The trouble is that KHAAAAAAN!! isn't just a reference to Wrath of Khan anymore. With the advent of the fanfictiony shitstorm of Star Trek: Into Darkness, a movie that was at once very pretty, well acted, and absolutely infuriating, the very nature of this T-shirt has changed. Now not only is it a reference to a buried alive Captain Kirk cursing his ruthless nemesis, but also nuSpock in a scene-that-is-so-clever-oh-my-god-it's-reversed-JJ-Abrams-you-are-too-smart-by-half shouting Khan because Into Darkness is so much shmaltzy-fan fiction and JJ Abrams is a fucking hack. And not only is this shirt now a reference to something that frustrates the crap out of me, but this Into Darkness reference is much more current and much more recognizable. To the general public the KHAAAAAAN!! shirt might as well be an Into Darkness tee. And this bothers me.
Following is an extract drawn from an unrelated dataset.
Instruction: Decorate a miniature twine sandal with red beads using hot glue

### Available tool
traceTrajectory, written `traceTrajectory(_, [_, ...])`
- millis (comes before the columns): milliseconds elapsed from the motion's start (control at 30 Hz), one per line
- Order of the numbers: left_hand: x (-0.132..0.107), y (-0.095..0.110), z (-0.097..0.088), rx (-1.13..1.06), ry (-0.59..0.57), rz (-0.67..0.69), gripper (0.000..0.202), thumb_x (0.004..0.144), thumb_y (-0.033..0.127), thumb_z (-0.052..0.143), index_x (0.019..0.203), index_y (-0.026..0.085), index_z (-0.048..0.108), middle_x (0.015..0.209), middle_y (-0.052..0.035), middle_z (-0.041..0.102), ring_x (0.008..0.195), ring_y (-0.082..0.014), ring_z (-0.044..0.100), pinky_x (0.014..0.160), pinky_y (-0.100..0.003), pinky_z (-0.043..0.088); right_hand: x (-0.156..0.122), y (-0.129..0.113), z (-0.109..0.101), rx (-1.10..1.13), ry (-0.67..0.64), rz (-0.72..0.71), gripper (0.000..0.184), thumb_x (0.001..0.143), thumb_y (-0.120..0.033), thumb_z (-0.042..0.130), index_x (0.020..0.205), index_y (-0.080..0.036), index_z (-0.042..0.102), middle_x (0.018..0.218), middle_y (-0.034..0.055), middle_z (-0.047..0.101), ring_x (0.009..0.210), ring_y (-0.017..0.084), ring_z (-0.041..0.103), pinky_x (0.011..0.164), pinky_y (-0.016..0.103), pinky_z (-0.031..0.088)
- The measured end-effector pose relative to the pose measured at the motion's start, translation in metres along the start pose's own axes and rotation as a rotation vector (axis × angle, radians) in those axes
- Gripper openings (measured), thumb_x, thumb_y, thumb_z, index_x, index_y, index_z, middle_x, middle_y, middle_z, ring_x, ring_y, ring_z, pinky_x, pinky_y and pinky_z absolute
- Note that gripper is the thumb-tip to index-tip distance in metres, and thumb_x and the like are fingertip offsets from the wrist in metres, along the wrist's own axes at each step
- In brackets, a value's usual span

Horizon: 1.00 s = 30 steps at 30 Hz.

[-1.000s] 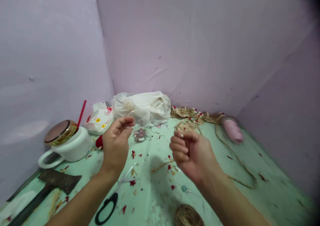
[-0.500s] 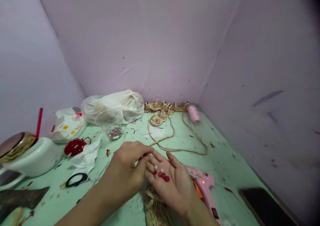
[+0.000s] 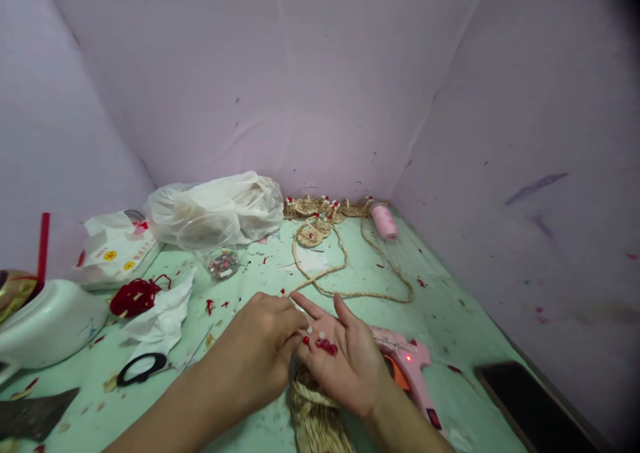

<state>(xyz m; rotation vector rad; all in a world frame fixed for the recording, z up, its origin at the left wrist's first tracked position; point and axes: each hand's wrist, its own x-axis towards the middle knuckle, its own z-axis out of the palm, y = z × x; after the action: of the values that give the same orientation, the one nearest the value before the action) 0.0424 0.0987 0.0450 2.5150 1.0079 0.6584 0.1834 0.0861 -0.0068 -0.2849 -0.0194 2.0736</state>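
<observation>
My right hand [image 3: 345, 366] lies palm up with its fingers stretched out and apart. Several red beads [image 3: 326, 346] and a couple of white beads [image 3: 321, 336] rest loose on that palm. Bent over its fingers, my left hand [image 3: 265, 343] has thumb and fingertips pressed together beside the beads. What those fingertips hold, if anything, is hidden. Below both hands lies a braided straw piece [image 3: 320, 416], partly covered by my right hand. A pink glue gun [image 3: 407, 359] with a lit red light sits just right of my right hand.
Scissors [image 3: 143, 369], crumpled tissue [image 3: 163, 323], red yarn [image 3: 134, 297] and a white mug [image 3: 55, 326] are on the left. A bead container [image 3: 223, 264], plastic bag [image 3: 220, 209], straw rope [image 3: 370, 296] and pink thread spool [image 3: 384, 222] lie behind. A phone [image 3: 533, 406] lies at right.
My left fingertips have moved in closer over the fingers of my right hand. The view has shifted a little, so things at left appear further left. The beads stay on the palm.
</observation>
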Motion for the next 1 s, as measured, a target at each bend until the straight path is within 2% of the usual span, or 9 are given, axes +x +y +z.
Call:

What it also does is hammer home the fact that we don't own the references we garb ourselves in. Star Wars belongs to Disney, Marvel comics belongs to Disney and DC comics to Time Warner. Firefly belongs to Fox and Doctor Who to the BBC. Videogames all belong to their publishers. As much as we like and even define ourselves by these properties, they are ultimately commodities that belong to huge, lumbering corporations driven by the single imperative to make money. These beloved references are going to get leveraged again and again and again and changed in ways that run contrary to why we love them and there isn't a thing we can do to stop them. And the question is, do I really want to define myself visually with something I don't really own? Do I really want to be a free walking billboard advertisement for some corporation in this emerging attention economy?
I don't know. But I worry about it.
Just like I worry that whoever owns Soylent Green is about to release a remake starring Taylor Kitsch and ruin this Tshirt too.